What I try to add is curiosity. I read across anthropology, sociology, and history, because I believe: to lead others, you need to understand human nature – and yourself.
Richard Wrangham’s The Goodness Paradox offers a fascinating example. It shows how humans “self-domesticated” by curbing aggression and rewarding social intelligence – and why aggression still runs through our history.
From this perspective, leadership becomes more than technique: it is about knowing the forces that shaped us – and turning that awareness into better self-leadership and team leadership.
The Goodness Paradox – Richard Wrangham
Richard Wrangham combines insights from anthropology, evolutionary biology, and behavioral science. His central thesis: over the course of evolution, humans have self-domesticated. Early communities sanctioned or eliminated overly aggressive alpha individuals, thereby favoring cooperative behavior, social intelligence, and impulse control.
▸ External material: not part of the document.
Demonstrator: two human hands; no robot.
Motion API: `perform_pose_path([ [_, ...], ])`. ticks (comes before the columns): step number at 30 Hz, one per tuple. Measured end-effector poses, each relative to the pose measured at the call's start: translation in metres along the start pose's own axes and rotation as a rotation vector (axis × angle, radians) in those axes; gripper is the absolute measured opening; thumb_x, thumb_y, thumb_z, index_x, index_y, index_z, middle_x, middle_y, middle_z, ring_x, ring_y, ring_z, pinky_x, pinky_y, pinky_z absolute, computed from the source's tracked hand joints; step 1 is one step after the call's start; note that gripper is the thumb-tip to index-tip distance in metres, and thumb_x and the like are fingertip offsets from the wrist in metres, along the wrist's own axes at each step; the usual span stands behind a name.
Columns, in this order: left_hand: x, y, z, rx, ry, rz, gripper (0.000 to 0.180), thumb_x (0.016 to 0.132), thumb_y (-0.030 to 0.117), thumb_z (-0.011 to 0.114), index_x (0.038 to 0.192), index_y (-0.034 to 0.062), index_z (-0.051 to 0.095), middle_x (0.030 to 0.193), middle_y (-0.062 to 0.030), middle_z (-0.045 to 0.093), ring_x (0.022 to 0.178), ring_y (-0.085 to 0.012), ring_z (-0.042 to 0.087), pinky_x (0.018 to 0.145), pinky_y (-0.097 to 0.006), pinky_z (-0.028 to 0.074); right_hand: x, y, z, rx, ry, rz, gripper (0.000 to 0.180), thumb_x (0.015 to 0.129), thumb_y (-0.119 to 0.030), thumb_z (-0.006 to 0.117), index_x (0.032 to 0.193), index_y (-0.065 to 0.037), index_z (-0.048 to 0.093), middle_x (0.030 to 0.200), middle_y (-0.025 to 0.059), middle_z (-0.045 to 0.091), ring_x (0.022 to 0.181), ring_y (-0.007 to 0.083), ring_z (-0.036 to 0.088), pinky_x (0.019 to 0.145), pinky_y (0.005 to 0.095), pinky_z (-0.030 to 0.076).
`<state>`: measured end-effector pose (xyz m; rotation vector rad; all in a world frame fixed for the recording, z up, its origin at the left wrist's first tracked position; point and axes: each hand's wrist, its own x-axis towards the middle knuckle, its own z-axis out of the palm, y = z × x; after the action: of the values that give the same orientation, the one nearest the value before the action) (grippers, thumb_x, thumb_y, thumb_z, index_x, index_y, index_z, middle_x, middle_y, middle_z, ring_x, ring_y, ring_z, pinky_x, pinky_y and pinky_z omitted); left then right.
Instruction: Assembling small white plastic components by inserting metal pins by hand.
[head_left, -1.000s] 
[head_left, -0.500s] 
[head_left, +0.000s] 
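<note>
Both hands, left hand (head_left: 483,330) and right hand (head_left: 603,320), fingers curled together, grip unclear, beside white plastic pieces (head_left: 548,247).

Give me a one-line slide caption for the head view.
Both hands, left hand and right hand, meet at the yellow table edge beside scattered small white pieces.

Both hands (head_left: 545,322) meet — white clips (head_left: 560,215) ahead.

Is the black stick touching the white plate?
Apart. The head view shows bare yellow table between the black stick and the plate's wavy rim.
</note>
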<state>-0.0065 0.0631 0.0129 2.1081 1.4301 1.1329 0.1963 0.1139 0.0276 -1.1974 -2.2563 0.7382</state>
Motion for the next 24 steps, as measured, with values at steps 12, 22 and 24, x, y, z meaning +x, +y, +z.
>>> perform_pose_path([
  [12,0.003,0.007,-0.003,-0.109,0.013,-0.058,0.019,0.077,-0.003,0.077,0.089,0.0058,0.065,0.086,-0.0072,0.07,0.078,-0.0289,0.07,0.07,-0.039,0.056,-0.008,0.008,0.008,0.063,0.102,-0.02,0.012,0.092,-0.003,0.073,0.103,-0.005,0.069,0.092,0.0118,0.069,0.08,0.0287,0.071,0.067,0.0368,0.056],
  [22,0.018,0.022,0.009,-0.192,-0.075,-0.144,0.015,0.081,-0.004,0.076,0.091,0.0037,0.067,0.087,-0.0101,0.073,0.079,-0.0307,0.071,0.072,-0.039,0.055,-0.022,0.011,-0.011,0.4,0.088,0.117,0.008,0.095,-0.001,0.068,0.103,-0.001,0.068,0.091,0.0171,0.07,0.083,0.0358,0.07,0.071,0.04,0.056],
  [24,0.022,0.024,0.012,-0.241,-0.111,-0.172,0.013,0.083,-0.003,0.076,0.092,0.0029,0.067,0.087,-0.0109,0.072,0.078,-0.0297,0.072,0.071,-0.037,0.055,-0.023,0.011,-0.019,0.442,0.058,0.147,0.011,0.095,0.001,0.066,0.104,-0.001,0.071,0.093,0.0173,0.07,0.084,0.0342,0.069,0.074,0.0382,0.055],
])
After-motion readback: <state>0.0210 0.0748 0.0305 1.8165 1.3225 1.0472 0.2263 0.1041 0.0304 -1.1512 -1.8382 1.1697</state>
The paradox: while reactive aggression (spontaneous outbursts) declined dramatically, proactive aggression (planned violence, collective executions, warfare) became a distinctively human strength. Cooperation and organized violence are thus two sides of the same evolutionary coin.
Wrangham’s findings open a double perspective on the conditio humana: civilization is unthinkable without tamed aggression – yet precisely this capacity has also fueled the great cycles of violence throughout human history.